Whisky is all about time. Not only the long years spent maturing in damp warehouses, but the time spent in distilling. Or it should be, but in these days of modern distilling, where most whisky is destined for cheap blends, time is money. Distilling has become about ultimate efficiency, computerisation, high-density fermentation etc. The quicker, the cheaper.
Our distillery does not produce whisky for blends, everything is retained for our Bruichladdich single malt. We have the time, space and the philosophy to run our charismatic old Victorian equipment in our own idiosyncratic way. This is no sci-fi, Blade Runner set up bristling with steel, pipes and motors, and lit by the glow of computer screens. The simplicity of the Spartan layout is the proof of a beautifully simple philosophy. Less is more.
It starts with the maceration of barley in hot water to extract the sugars, in our open-topped, cast-iron mash tun. This venerable tank, the last of its kind, was built in 1881; it groans, squeaks and clanks in an unashamedly lugubrious fashion; this is the natural, ancient Celtic method that simply cannot be hurried. We could use a bright, shiny, steel, spaceship-like extractive mash tun to speed things up, but we prefer the ponderous, delicate, more natural way that the sweet, viscous ‘wort’ percolates away by gravity alone to be fermented.
The distillery was built on a gentle slope to take advantage of gravity. Any delicate pre-fermented wort needs to be handled gently, the minimum artificial manipulation the better.
Fermentation is the visually unimpressive part of making whisky. But it is the most important - and mysterious - of all: sugars, dissolved from malted barley grist into Islay water, are consumed by yeast giving birth to over 100 different flavour compounds. It is here that a single malt whisky becomes the most flavour complex spirit known to man.
Around 60% of the spirit’s flavours are created during fermentation, consequently, like winemakers, we believe the slower and more gentle, the purer and better - so we use half the yeast and take twice the time, as long as nature decides, for we are in no hurry; what’s a few extra days out of 15 years? It is these flavours, supplemented by flavours from the oak casks, which will be developed by micro-oxygenation during the long years of maturation.
Stainless steel vats are of course cheaper to buy, easier to clean and simpler to maintain than wooden ones. But this efficiency was rejected by the great wineries of the world who have returned to wood because of its thermal qualities: fermentation generates heat, and by absorbing and redistributing it, the fermentation can be naturally extended to achieve extra purity and flavour. The ancient wood pores house our own indigenous yeast that influence the added cultures, providing a calm, smooth, gentle simmer as they go about their bespoke business. By fortune, rather than design it has to be said, we still have our time-consuming, 130 year old wooden vats.

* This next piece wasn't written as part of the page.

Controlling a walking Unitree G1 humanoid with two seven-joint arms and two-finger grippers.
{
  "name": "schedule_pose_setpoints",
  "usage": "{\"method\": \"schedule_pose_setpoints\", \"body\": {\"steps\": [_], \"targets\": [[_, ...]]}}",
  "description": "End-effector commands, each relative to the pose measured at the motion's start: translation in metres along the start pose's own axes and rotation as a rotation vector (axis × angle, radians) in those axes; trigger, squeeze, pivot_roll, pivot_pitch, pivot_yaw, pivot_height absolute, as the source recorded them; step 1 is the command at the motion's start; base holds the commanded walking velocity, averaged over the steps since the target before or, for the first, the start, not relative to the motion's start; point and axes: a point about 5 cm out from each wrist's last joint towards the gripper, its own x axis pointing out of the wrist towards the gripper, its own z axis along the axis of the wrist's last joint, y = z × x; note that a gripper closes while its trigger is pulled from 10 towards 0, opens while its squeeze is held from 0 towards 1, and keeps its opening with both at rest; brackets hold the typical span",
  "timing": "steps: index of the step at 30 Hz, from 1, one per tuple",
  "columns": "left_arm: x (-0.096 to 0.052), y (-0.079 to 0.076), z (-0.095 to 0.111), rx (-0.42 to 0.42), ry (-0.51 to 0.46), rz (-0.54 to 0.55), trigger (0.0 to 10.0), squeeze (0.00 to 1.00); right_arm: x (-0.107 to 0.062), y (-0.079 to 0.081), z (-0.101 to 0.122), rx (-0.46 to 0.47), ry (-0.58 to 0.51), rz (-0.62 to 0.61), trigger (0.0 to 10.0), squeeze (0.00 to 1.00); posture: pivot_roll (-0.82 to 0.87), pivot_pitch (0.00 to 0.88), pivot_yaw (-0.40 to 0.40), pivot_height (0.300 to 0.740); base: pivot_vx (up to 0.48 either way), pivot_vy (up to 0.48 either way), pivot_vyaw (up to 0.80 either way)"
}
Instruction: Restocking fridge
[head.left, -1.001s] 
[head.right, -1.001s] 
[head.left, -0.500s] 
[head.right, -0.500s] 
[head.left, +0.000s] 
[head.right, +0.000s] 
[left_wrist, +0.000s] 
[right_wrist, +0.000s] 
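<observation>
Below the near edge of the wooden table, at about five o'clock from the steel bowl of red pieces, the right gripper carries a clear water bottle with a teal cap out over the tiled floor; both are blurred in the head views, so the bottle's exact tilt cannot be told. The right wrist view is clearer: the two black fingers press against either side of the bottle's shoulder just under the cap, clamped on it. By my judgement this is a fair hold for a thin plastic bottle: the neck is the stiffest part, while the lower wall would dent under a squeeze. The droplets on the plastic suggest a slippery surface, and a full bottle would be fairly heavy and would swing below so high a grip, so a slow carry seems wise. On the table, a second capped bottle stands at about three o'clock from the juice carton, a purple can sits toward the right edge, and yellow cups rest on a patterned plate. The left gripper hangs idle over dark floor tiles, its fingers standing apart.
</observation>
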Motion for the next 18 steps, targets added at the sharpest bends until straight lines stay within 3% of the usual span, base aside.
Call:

It is in the still house, where the “weight” of the spirit is created, and there that we have our experienced stillmen: there is no formula, no software that decides the all-important middle cut. In our view there are simply too many variables and idiosyncrasies to defer the art of distillation to a microchip. The stillman’s knowledge, acquired over decades, of each still’s peculiar ways allows the distillation to be finely balanced, like a surfer riding the crest of a wave, with the heat sensitively controlled to slow the spirit run to a gentle gurgle, a trickle distillation.
All we take of the middle cut is a mere 8 percentage points of alcohol, a floating margin, determined and interpreted by the still man to obtain a more viscous, pure spirit, free of impurities.
We have the time, the inclination, and the stubbornness, to be totally uncompromising.